Este blog é um blog de resenhas tardias e mal escritas. Mesmo assim insisto, como a última cerveja que não faz bem algum além do orgulho pessoal do excesso.


Assisti Nome Próprio muito depois de seu lançamento. Canal Brasil. O filme tem mais de uma hora e meia, o que o tornaria um pouco incômodo; não fosse incômodo ele todo, de sua cenografia aos figurantes.

Confesso que antes de assisti-lo vi algumas cenas esparsas: Camila (ainda vinculada a Leandra Leal) escrevendo nua, bebendo e fumando e pensei: Hank, this is the best movie ever! Um longa sobre uma garota aspirante a escritora que digita letras em todos os lugares e com os peitos à mostra!

Foram apenas teasers que funcionaram como atrativo. Bem menos baixos que a capa horrorosa do DVD. Porque, quando se começa a assistir a história, vemos a dor e o vazio de alguém perdido, sem saber o que fazer da vida e procurando na escrita uma forma de preenchimento dessa dor, desse vazio.

Camila não é e jamais será uma escritora com propriedade como um J.M. Coetzee ou um Osman Lins; arquitetos-engenheiros conscientes de um ofício lógico que exprime emoção em técnica: Camila é uma escritora amadora, no melhor e no pior sentido.

No pior porque escreve apenas o que vive, e isso é um pecado mortal pelo fato de não seguir a máxima de Hemningway: write drunk, edit sober. Pense e escreva como se estivesse bêbado, figurado ou literal. Delirando e imaginando situações inusitadas que jamais seriam executadas por uma mentalidade inalterada e comum.

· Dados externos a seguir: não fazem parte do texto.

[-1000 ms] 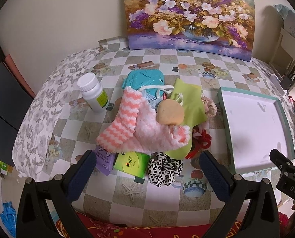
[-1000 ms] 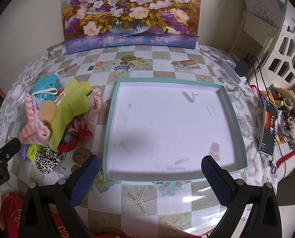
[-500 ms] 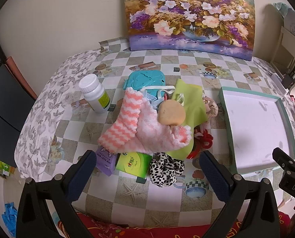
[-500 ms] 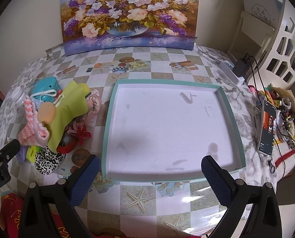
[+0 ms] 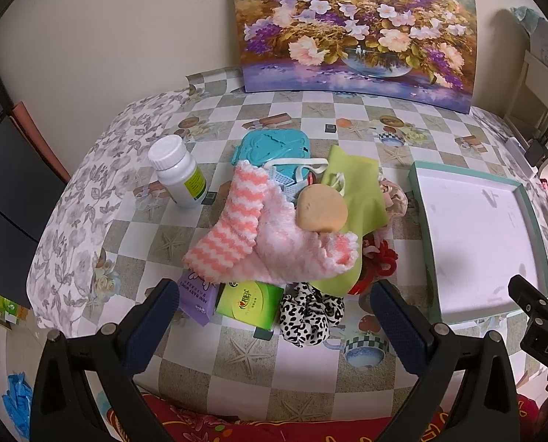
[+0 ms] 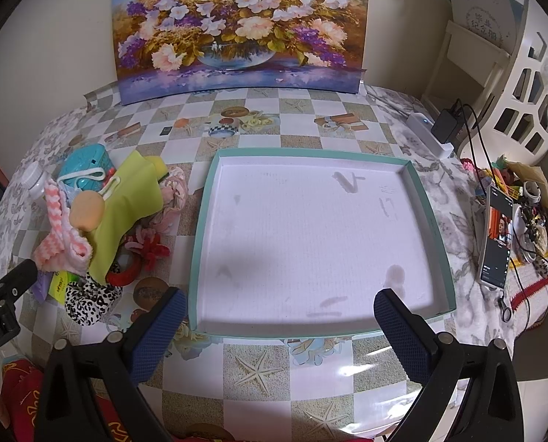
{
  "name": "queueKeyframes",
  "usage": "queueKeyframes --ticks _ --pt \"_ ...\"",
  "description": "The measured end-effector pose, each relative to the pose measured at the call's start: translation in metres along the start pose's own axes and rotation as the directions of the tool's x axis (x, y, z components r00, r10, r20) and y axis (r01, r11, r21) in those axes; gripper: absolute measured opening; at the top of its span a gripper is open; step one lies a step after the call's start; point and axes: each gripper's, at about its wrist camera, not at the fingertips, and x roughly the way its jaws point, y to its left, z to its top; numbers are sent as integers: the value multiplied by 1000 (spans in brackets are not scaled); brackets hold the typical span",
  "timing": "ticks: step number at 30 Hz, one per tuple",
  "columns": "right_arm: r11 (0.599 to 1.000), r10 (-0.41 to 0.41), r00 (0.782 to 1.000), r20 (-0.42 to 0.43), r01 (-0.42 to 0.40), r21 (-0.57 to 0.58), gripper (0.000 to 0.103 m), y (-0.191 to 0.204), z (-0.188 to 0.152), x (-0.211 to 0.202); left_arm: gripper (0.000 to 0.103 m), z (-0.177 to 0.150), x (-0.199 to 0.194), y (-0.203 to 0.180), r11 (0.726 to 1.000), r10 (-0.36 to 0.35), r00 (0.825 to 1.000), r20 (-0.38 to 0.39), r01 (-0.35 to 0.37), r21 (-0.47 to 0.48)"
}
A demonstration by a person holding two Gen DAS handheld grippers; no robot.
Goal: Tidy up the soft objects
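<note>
Hanging wide apart and holding nothing, the left gripper faces a pink striped sock piled on the tabletop. Only the right gripper's view, jaws spread too, shows the phone beside the tray.

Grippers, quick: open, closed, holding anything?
Left gripper: open, holding nothing, before the soft pile.
Right gripper: open, holding nothing, before the teal-rimmed white tray.
</note>
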Motion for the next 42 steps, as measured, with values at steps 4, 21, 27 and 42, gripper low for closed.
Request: queueKeyframes --ticks 4,21,27,42 --pt "1000 -1 1000 0 1 -1 103 0 0 0 103 0 0 1 1000 2 1000 -2 -2 -3" --pt "1000 0 1000 1 0 -1 103 0 0 0 103 0 0 3 1000 -3 1000 -9 3 -17" --pt "1000 6 1000 5 -6 -8 103 1 3 -2 103 2 -1 5 999 -1 1000 -9 0 -36" --pt "982 187 978 96 -186 -17 103 17 54 -18 103 54 1 12 979 -134 990 47 140 -145"
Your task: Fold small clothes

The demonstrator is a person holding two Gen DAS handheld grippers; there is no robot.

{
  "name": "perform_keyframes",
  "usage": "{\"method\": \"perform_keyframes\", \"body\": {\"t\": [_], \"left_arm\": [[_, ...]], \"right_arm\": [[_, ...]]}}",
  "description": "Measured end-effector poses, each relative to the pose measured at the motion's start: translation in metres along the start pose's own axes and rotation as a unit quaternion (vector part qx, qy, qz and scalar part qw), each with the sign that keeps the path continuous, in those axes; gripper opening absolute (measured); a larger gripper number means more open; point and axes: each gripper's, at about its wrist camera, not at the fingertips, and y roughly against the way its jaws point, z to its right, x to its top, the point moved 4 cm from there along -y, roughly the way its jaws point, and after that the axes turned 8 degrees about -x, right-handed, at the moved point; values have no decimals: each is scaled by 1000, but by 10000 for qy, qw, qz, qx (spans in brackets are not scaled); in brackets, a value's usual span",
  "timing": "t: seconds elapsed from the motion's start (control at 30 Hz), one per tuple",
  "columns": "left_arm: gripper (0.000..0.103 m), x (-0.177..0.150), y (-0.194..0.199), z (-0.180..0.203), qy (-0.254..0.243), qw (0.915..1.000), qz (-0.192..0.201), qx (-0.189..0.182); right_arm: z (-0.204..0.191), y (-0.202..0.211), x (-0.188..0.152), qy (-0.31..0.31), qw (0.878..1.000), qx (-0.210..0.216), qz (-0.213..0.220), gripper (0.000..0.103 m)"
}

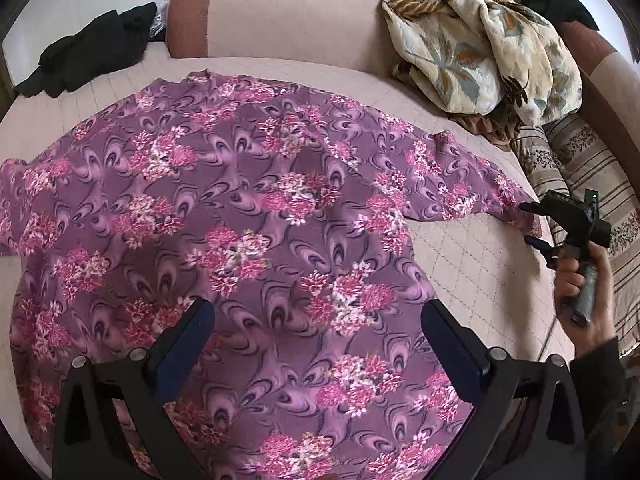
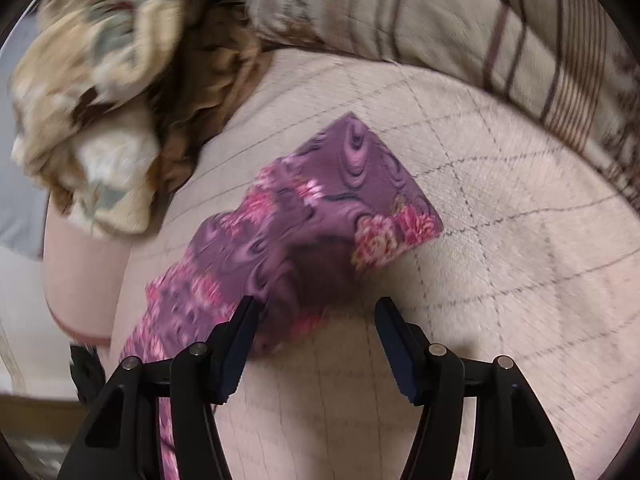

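A purple garment with pink flowers (image 1: 248, 216) lies spread flat on a pale quilted seat (image 1: 472, 264). My left gripper (image 1: 318, 320) hangs over its lower middle, open, with nothing between its fingers. The right sleeve (image 2: 320, 220) stretches out across the quilted seat (image 2: 500, 240). My right gripper (image 2: 316, 304) is open just short of the sleeve end; its left finger (image 2: 240, 328) is at the sleeve's edge, and the pads do not press on the cloth. From the left wrist view, a hand holds the right gripper (image 1: 526, 222) at the cuff.
A crumpled beige floral blanket (image 1: 480, 48) lies at the back right, with a striped cushion (image 1: 592, 184) beside it. Black clothing (image 1: 88, 52) sits at the back left. The pink backrest (image 1: 280, 12) rises behind the garment. Blanket (image 2: 92, 100) and cushion (image 2: 440, 20) are close beyond the sleeve.
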Motion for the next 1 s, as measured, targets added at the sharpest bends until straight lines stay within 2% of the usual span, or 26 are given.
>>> {"method": "perform_keyframes", "body": {"t": [0.07,0.13,0.17,0.23,0.3,0.33,0.4,0.47,0.53,0.63,0.7,0.8,0.87,0.97,1.0], "left_arm": [[103,-1,3,-5,1,10000,40,4],[103,-2,3,-16,117,9999,-19,50],[103,-2,4,-21,209,9998,-32,22],[103,-1,10,-31,386,9992,-16,-33],[103,3,20,-37,453,9989,106,-42],[103,5,25,-40,468,9987,186,-34],[103,10,35,-45,510,9983,294,-45],[103,15,47,-50,588,9975,381,-82],[103,19,64,-59,701,9961,525,-100],[103,21,95,-79,933,9923,814,-45],[103,12,112,-98,1136,9888,969,11],[103,-2,119,-129,1434,9834,1103,133],[103,-2,107,-152,1674,9806,1011,144],[103,0,88,-171,1794,9803,818,114],[103,0,83,-173,1847,9796,789,53]], "right_arm": [[-11,-3,6,206,9992,-175,287,63],[-18,-7,13,412,9965,-493,543,40],[-20,-9,16,469,9948,-631,642,22],[-25,1,15,411,9947,-492,804,15],[-46,30,10,684,9894,-400,1215,13],[-67,52,3,998,9826,-298,1541,13],[-109,95,-21,1617,9669,189,1966,13],[-155,140,-70,2436,9399,776,2263,13],[-187,169,-124,3104,9138,1271,2291,13],[-220,183,-208,3939,8795,1788,1984,13],[-230,178,-258,4329,8635,1947,1705,13],[-232,145,-326,4869,8435,1953,1152,14],[-231,106,-364,5193,8324,1818,657,18],[-219,57,-405,5519,8200,1479,-330,46],[-214,50,-408,5515,8186,1487,-607,46]]}}
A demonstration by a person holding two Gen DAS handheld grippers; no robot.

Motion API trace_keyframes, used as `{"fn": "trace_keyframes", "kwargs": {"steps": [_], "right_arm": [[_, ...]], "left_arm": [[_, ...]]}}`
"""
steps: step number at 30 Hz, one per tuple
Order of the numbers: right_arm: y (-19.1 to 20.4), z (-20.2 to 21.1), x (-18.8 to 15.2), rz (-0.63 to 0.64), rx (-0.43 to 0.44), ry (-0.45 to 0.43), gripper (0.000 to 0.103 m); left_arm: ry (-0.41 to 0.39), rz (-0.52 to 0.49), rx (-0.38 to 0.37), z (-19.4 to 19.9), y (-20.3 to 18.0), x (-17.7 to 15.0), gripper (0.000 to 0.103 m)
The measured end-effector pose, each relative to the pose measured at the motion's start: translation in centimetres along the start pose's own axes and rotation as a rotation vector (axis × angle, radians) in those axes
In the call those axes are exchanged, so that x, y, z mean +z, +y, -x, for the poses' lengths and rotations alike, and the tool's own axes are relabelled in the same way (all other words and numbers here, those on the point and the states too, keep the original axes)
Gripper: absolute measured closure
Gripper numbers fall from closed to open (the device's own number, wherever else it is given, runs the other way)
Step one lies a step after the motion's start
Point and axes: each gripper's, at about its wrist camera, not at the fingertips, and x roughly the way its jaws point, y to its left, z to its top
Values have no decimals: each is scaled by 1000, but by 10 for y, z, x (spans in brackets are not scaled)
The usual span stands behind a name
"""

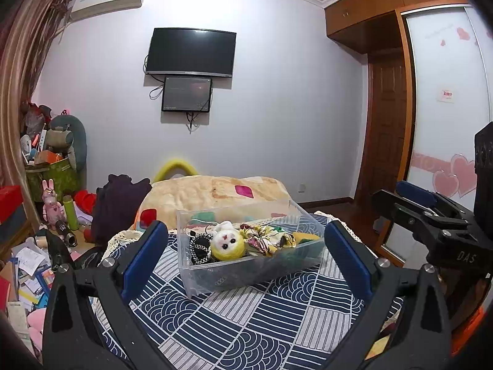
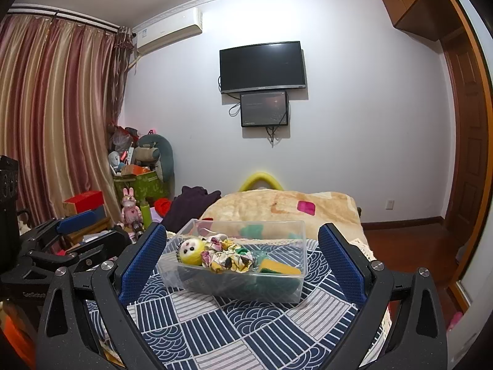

No melhor sentido do termo ao ter a disciplina de escrever todos os dias e todas as noites porque ama o ofício; assim como o náufrago que ama o fato de ter que remar com as mãos para sobreviver.

Esse meio-termo perdido entre dois mundo é um dos fatos que a tornam sedutoramente perdida e o filme uma obra-prima pequena pontuadas por vários momentos e diálogos simbólicos.

Além de não haver nada mais sedutor do que uma escritora perdida em São Paulo com os peitos à mostra e reverenciando os nossos escritores perdidos preferidos. Afinal, o grande da Literatura foi construído sobre os seus corpos.